Parece lícito ventilar certa analogia entre o número e a nota musical, que nada mais é do que uma frequência sonora medida em hertz, isto é, uma onda mecânica que se propaga segundo dada frequência, o que determina um som mais grave ou mais agudo consoante a medida de tal frequência.
Distintamente do número, todavia, a nota musical, conquanto seja o menor elemento da música, exibe-se concreta e não abstrata, eis que pode ser captada pelo sentido da audição humana, comportando também a possibilidade de oferecer distintos timbres de acordo com o instrumento musical que a produz.

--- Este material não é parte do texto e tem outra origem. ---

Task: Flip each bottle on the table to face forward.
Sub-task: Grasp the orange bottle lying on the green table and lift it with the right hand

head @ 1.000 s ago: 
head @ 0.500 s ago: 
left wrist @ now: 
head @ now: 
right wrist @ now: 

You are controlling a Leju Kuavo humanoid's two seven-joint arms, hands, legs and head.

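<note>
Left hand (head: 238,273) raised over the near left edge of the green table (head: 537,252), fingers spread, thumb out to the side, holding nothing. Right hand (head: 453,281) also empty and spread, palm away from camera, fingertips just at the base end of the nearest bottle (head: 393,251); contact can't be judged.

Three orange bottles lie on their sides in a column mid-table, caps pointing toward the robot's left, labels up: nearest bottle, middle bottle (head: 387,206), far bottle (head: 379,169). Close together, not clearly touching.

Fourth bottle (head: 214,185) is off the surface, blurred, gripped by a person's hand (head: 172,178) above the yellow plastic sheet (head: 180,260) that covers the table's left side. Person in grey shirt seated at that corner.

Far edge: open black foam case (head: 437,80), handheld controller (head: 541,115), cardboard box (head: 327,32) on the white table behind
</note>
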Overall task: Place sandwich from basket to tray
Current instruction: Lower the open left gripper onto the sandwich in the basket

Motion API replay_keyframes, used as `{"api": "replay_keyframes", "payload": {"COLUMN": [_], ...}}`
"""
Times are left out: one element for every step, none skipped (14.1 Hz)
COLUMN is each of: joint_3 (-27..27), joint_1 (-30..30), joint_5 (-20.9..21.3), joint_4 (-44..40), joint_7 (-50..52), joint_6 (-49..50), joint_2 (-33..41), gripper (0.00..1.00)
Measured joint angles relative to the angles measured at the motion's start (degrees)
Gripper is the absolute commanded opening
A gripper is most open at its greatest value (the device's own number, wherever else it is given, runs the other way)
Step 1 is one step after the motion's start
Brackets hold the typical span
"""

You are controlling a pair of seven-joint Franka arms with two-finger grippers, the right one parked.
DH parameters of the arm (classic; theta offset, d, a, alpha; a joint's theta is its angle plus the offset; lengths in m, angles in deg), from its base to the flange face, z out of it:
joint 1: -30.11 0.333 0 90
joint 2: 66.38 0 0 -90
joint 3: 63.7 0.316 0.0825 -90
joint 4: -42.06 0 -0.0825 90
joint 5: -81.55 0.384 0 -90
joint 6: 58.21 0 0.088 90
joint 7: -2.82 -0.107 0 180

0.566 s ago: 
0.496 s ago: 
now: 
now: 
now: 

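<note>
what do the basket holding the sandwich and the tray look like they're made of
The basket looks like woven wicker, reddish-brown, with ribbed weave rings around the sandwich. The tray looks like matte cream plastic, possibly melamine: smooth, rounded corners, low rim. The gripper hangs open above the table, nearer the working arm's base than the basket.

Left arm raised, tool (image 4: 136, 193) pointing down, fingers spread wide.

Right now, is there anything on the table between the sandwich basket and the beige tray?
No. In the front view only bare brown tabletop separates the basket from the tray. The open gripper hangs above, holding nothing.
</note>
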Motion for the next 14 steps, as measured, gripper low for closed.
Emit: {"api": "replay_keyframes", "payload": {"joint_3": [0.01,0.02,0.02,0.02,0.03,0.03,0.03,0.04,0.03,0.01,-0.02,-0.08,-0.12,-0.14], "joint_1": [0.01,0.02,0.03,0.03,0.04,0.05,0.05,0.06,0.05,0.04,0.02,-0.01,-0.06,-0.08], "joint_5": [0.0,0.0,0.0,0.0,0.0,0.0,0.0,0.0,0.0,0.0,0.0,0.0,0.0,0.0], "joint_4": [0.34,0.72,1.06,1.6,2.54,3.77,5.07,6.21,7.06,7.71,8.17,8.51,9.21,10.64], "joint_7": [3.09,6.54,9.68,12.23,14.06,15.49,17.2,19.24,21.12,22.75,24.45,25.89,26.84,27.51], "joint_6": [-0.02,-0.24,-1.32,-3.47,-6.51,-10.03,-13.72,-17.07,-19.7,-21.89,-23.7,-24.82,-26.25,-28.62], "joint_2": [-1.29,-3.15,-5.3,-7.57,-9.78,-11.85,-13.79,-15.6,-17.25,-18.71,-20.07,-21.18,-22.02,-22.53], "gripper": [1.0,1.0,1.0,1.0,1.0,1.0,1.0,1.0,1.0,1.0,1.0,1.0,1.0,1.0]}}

Malgrado tal jaez concreto, a música, essa combinação sincrônica e diacrônica de notas musicais, é a mais abstrata das artes, porquanto a única que prescinde da visão humana para ser desfrutada, observando inclusive certos padrões e regras que a aproximam da matemática.
Pode-se afirmar, portanto, que a música situa-se na confluência entre arte e ciência, cabendo aventar que ela conteria os componentes de uma matemática concreta.
O grande músico Johann Sebastian Bach, nesse sentido, foi também um exímio matemático.
por LUÍS FERNANDO FRANCO MARTINS FERREIRA.